They're related, but not actually so similar in form.

In the beta, the variable (and its complement) is raised to some power, but in the binomial the variable is the power (and it also appears in a binomial coefficient).

While the functional forms do look somewhat alike (there are terms in one that correspond to terms in the other), the variables that represent the parameters and the random variable in each are different. That's rather important; it's why they're actually not the same thing at all.

The binomial distribution is usually used for counts, or in scaled form, for count-based proportions (though you could use it for other bounded discrete random variables on a purely pragmatic basis). It's discrete.

The beta distribution is continuous, and so is not normally used for counts.

By way of example, compare these two functions:

$y = b^x,\, x=0,1,2,3,...$ and $y = x^a,\, 0<x<1$.

Both these functions are defined by expressions of the same form (something of the form $c^d$), but the roles of variable and constant are interchanged and the domain is different. The relationship between the beta and the binomial is like the relationship between those two functions.

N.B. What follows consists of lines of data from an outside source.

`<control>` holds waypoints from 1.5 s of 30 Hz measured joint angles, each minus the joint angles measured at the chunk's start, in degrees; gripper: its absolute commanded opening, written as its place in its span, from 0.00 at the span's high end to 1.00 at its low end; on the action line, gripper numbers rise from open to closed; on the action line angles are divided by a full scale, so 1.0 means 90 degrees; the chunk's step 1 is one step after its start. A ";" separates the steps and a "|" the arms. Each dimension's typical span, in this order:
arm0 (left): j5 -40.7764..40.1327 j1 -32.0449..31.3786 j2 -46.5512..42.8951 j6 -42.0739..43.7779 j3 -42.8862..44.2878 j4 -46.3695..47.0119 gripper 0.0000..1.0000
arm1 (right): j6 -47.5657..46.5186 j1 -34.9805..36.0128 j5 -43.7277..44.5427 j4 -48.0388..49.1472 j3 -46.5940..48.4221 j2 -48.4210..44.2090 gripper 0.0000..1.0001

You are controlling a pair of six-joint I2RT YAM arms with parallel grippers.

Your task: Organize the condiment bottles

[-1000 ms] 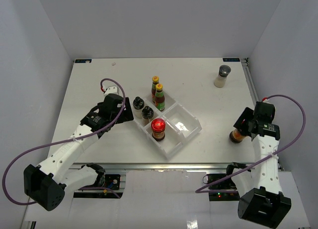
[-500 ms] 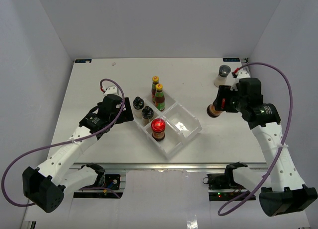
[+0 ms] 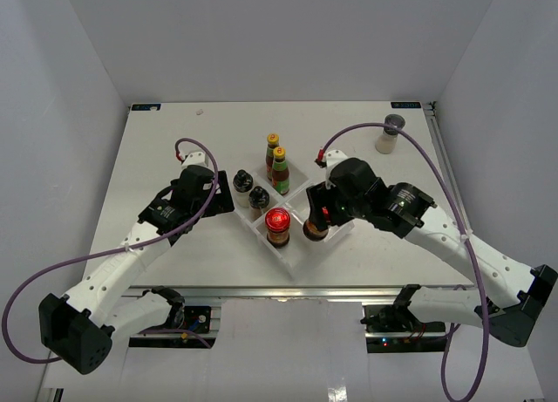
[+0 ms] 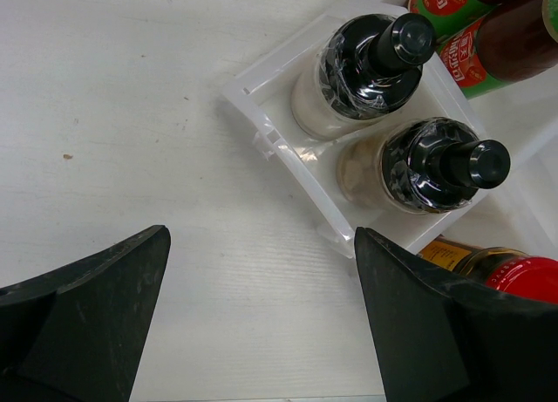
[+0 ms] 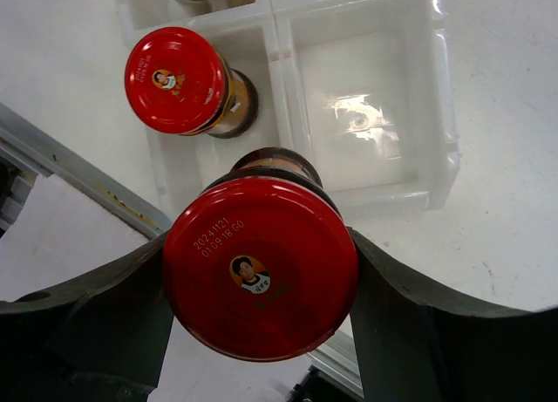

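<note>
Right arm [image 3: 436, 232] outstretched; claw [image 3: 319, 214] clamps jar [image 5: 260, 280], seemingly above tray [image 5: 375, 88].

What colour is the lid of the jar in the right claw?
The jar has a red lid, clearest in the right wrist view.

Left wrist view's edge cropping sauce bottles [image 4: 501, 49] and red-lidded jar [image 4: 514, 275]; right wrist view, own lid hiding body of held jar [image 5: 260, 267].
</note>
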 measured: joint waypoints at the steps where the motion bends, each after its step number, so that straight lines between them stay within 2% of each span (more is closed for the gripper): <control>1: 0.0000 0.0001 -0.0013 -0.0001 0.0000 0.0000 0.02 | 0.0048 0.0144 0.0009 0.0009 0.0000 0.0032 0.92; 13: -0.0003 0.0002 -0.0072 -0.0007 0.0000 -0.0002 0.02 | 0.0361 0.0996 0.0334 0.0556 -0.0211 0.0313 0.92; 29: -0.0005 0.0002 -0.0157 -0.0004 0.0000 0.0000 0.02 | 0.0397 0.1209 0.0399 0.1498 -0.1048 0.0712 0.90; 35: -0.0056 0.0002 -0.0169 -0.0004 0.0000 -0.0005 0.02 | 0.0350 0.1209 0.0527 0.1881 -0.1370 0.0716 0.74; 39: -0.0126 0.0005 -0.0169 -0.0004 0.0000 -0.0005 0.02 | 0.0299 0.1209 0.0589 0.2132 -0.1596 0.0718 0.56; 41: -0.0146 0.0007 -0.0169 -0.0004 0.0000 -0.0005 0.02 | 0.0286 0.1209 0.0600 0.2193 -0.1651 0.0749 0.42; 45: -0.0174 0.0007 -0.0169 -0.0004 0.0000 -0.0007 0.02 | 0.0268 0.1209 0.0626 0.2261 -0.1654 0.0935 0.26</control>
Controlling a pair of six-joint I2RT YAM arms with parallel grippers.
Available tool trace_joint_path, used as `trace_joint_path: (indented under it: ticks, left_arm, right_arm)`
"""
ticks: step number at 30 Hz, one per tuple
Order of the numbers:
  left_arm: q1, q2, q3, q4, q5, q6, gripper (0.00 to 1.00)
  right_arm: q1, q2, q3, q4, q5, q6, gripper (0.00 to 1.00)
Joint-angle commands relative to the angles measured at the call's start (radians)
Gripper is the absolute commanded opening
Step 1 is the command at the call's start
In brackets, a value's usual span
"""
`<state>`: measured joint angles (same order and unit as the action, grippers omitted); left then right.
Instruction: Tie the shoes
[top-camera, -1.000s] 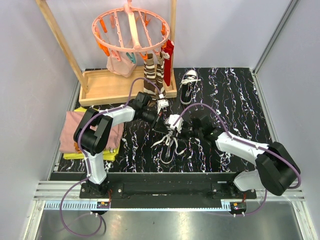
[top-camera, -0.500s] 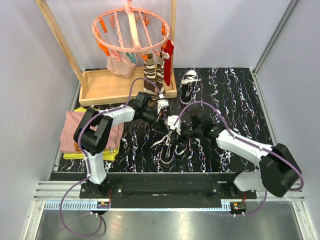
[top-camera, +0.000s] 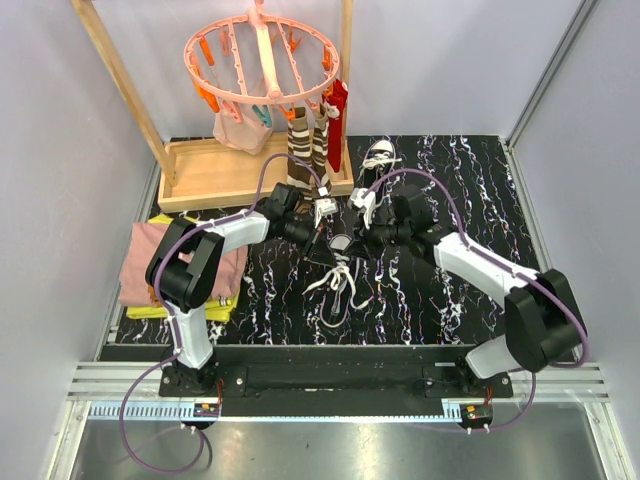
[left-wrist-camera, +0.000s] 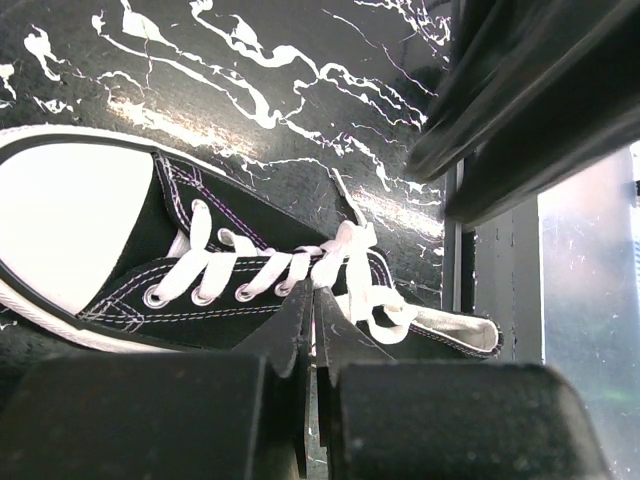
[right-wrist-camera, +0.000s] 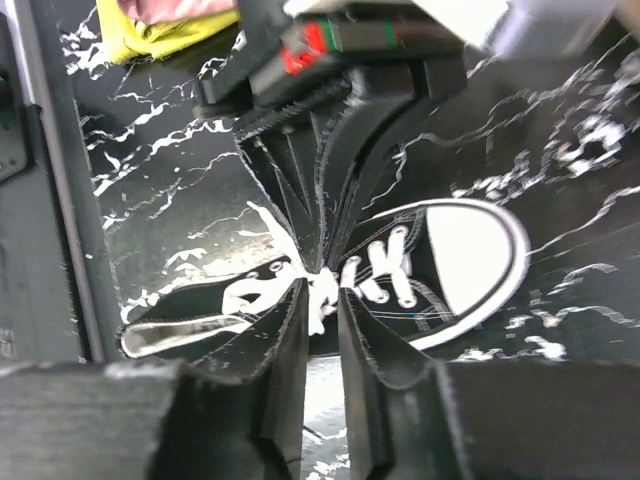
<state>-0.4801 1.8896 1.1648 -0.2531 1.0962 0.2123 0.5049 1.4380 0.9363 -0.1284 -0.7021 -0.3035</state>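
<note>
One lace was just pinched by the right gripper above the shoe (left gripper stays squeezed shut), so maybe pulling tight comes next.

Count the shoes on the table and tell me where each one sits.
2. The far shoe lies at the back, beside the wooden tray. The near shoe lies mid-table, its laces loose. No others show.

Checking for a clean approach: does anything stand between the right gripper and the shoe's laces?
Nothing visible. The right gripper has its tips on either side of the laces, opposite the left gripper, which is shut on them.
</note>
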Motion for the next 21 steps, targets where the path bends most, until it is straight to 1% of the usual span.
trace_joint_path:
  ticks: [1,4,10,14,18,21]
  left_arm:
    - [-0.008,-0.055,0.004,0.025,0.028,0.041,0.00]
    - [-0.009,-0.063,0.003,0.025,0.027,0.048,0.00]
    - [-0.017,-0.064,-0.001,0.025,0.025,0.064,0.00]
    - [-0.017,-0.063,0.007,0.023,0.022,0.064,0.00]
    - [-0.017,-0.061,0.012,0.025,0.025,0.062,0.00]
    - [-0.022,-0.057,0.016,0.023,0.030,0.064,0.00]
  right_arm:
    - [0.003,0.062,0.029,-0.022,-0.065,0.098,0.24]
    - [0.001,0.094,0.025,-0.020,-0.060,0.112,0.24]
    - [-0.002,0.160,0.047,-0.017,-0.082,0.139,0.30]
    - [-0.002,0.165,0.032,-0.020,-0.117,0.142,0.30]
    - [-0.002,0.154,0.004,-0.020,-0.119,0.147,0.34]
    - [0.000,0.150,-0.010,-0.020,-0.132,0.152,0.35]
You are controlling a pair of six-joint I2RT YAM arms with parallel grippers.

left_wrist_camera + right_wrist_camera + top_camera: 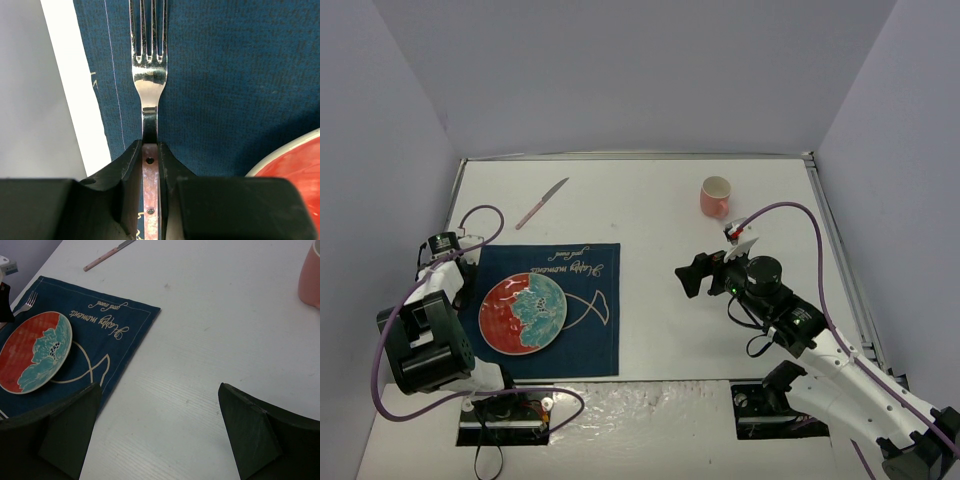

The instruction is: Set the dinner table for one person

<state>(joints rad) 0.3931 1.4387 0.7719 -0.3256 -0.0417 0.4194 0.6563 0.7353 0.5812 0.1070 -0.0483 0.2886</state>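
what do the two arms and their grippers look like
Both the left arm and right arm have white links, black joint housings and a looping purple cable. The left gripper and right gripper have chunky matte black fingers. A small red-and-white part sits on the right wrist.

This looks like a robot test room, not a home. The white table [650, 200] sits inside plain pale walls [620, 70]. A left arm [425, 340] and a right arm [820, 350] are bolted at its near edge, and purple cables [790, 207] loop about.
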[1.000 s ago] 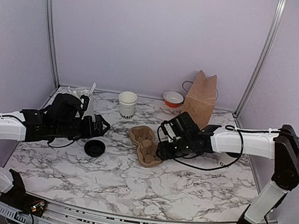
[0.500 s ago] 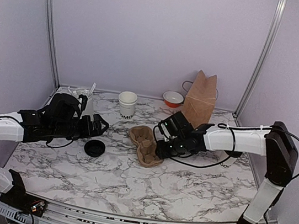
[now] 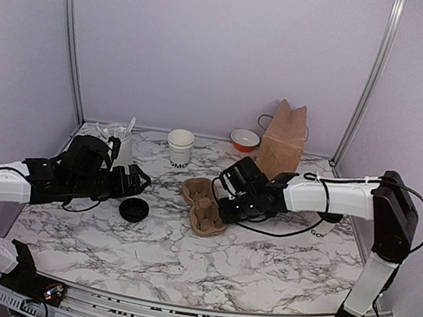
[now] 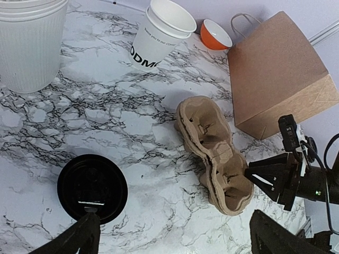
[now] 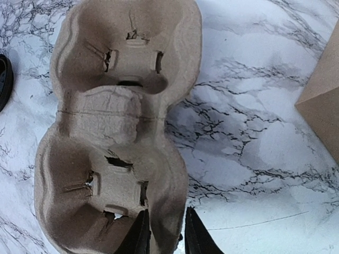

- In summary: different form, and different domain

Here's a simple example of a beta distribution, the $\text{beta}(1,1)$. Which binomial distribution does the same job?

Or consider a $\text{beta}(2,1)$; it's hard to find a binomial which looks similar. Here's one attempt:

The entire beta pdf sits between the first two green spikes in the binomial pf, though they can't really be shown on the same plot because the y-axes measure different things.

While the shapes are vaguely similar in the sense that they're both left skew, they're really quite different, and used for different things.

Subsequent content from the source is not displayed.